Résumé :
Sam et Merry ont quitté New York pour s’installer dans un cottage en Suède et élever leur bébé au grand air. Loin de la grande ville, de ses tentations, de sa souillure, les voilà libres de se réinventer.
Sam, en homme viril et fidèle qui assure le confort et la protection des siens.
Merry, en tendre épouse qui s’adonne à ses nouveaux devoirs de mère au foyer.
Le tableau idéal : au cœur de la nature, l’homme, la femme, l’enfant.
Mais aussi Francesca, la meilleure amie de toujours, venue leur rendre visite.
Francesca, la citadine, la sublime, la femme libre.
Francesca, qui ne se sent chez elle nulle part, qui n’a jamais été choisie par un homme, et qui a de très vieux comptes à régler…
Dans ce lieu de quiétude absolue, l’espace infini a tôt fait de devenir une prison, et la solitude, un miroir tendu à la noirceur des âmes. Tout n’est que mensonge, duplicité et, tandis qu’à la clarté de l’été succède l’obscurité de l’hiver, l’idylle se meut peu à peu en un huis clos hautement toxique.
Mon avis :
La vie dont nous rêvions de Michelle Sacks est un roman aussi troublant que captivant, qui m’a tenu en haleine du début à la fin. Dès les premières pages, l’autrice installe un huis clos étouffant où le malaise s’insinue progressivement, jusqu’à devenir presque palpable.
Ce qui m’a particulièrement marqué, ce sont les trois personnages principaux, profondément dérangeants. Chacun porte en lui une part d’ombre, des failles, des non-dits, et surtout quelque chose à se reprocher. Michelle Sacks excelle à les rendre à la fois fascinants et profondément antipathiques : on oscille constamment entre rejet et curiosité, dans une dynamique où l’on adore les détester.
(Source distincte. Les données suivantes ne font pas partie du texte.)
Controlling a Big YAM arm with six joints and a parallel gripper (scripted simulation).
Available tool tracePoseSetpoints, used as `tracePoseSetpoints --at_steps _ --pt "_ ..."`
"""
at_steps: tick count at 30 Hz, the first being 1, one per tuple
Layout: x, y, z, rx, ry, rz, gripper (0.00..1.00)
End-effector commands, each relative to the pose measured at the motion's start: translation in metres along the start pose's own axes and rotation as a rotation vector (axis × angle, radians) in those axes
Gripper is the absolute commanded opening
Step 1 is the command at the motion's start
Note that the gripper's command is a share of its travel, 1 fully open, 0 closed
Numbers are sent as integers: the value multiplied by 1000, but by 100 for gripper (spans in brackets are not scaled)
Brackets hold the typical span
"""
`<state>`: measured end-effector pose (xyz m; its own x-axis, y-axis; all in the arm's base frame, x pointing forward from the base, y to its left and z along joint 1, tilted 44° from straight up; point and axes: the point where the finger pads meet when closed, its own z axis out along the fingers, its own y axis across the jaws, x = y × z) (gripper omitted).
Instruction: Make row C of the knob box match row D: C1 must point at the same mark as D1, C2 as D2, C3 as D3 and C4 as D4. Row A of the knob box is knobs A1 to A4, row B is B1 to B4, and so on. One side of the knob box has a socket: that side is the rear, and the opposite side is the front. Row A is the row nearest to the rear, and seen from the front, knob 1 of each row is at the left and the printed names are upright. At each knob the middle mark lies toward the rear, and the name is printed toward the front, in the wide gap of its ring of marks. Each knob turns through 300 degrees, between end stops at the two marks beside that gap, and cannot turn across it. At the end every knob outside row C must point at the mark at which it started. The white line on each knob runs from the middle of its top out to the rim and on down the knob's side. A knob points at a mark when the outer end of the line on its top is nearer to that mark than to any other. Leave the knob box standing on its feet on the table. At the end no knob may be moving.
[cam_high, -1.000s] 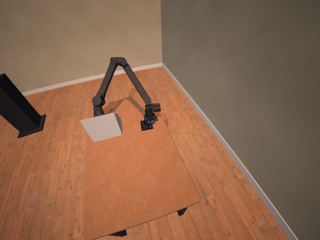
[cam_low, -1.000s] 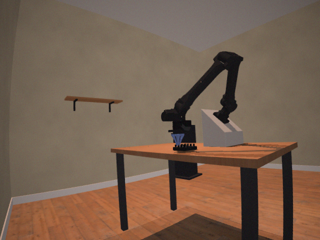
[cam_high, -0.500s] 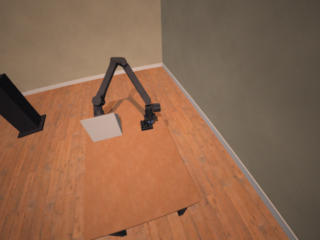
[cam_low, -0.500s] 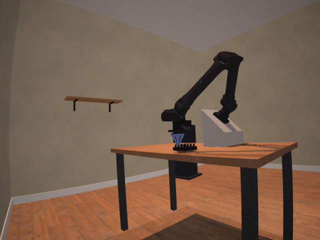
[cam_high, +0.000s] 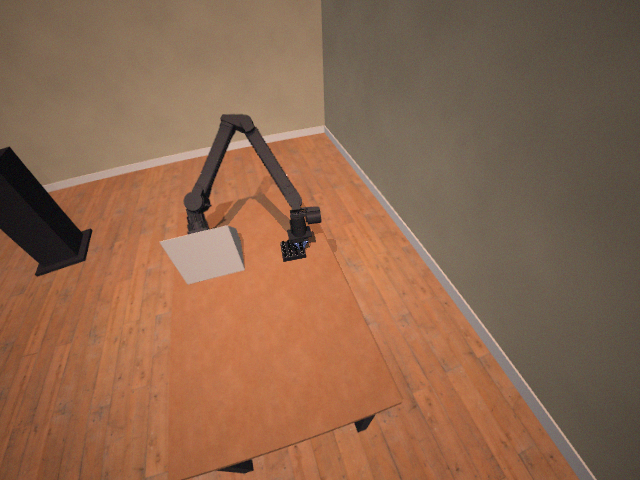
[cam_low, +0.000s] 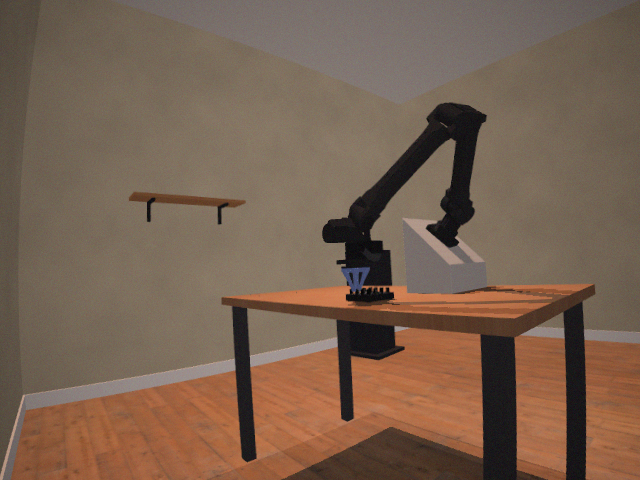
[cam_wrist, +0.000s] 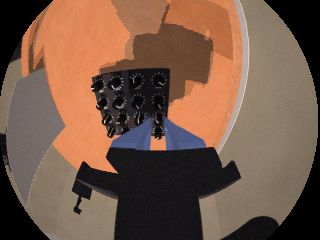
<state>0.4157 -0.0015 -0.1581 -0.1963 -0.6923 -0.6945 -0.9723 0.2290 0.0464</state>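
Knob box (cam_high: 294, 258) (cam_low: 370, 297) (cam_wrist: 128, 92): standing on the worktop (cam_high: 279, 335) (cam_low: 289, 298) (cam_wrist: 75, 65), directly below the claw (cam_high: 301, 245) (cam_low: 356, 288) (cam_wrist: 158, 121), most of its knobs to one side of the fingers. Step in hand, as judged: setting one knob. To do it well, confirm that the straddled knob (cam_wrist: 158, 119) belongs to row C, centre the claw over its axis, close squarely, then turn about that axis without pushing the box or brushing neighbouring knobs, and never across the wide gap. Claw: only slightly open, pointing down, tips either side of that knob. Whether it is grasped or merely straddled, I cannot tell; printed names are unreadable

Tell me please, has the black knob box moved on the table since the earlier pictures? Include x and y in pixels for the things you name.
No, I see no shift: in the top view the knob box (cam_high: 294, 258) (cam_low: 369, 298) (cam_wrist: 131, 102) keeps its place beside the grey block (cam_high: 206, 255) (cam_low: 429, 268).
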Motion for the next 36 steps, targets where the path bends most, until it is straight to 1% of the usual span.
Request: tracePoseSetpoints --at_steps 1,7,8,11,16,18,20,26,28,29,31,36 --pt "0 1 3 -9 -7 -9 20" --pt "0 1 1 -8 -7 -7 20" --pt "0 -1 -2 -4 -7 -6 20" --pt "0 -11 -20 33 -5 -9 20" --pt "0 -17 -34 41 0 -18 20" --pt "0 -17 -34 41 0 -18 20" --pt "0 -20 -41 45 2 -22 20" --pt "0 -20 -55 46 3 -22 20" --pt "-1 -18 -55 40 2 -24 20" --pt "-5 -16 -51 30 3 -33 20" --pt "-2 -12 -45 14 0 -22 20" --pt "-1 -12 -44 17 1 -26 20"
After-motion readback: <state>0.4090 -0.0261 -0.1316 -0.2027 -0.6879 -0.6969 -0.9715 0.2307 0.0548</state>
Le suspense est savamment dosé. Il ne repose pas sur des rebondissements spectaculaires, mais sur une tension psychologique qui ne cesse de croître, alimentée par les silences, les regards et les mensonges. Ce climat oppressant donne au roman une intensité remarquable, renforcée par une écriture précise et immersive.
Au-delà de l’intrigue, le livre explore avec finesse les thèmes de la culpabilité, du désir et des illusions que l’on entretient sur soi-même et sur les autres. C’est un roman dérangeant, parfois inconfortable, mais terriblement efficace.
Une lecture que j’ai beaucoup aimée, autant pour son atmosphère que pour la complexité de ses personnages, et qui laisse une impression durable une fois la dernière page tournée.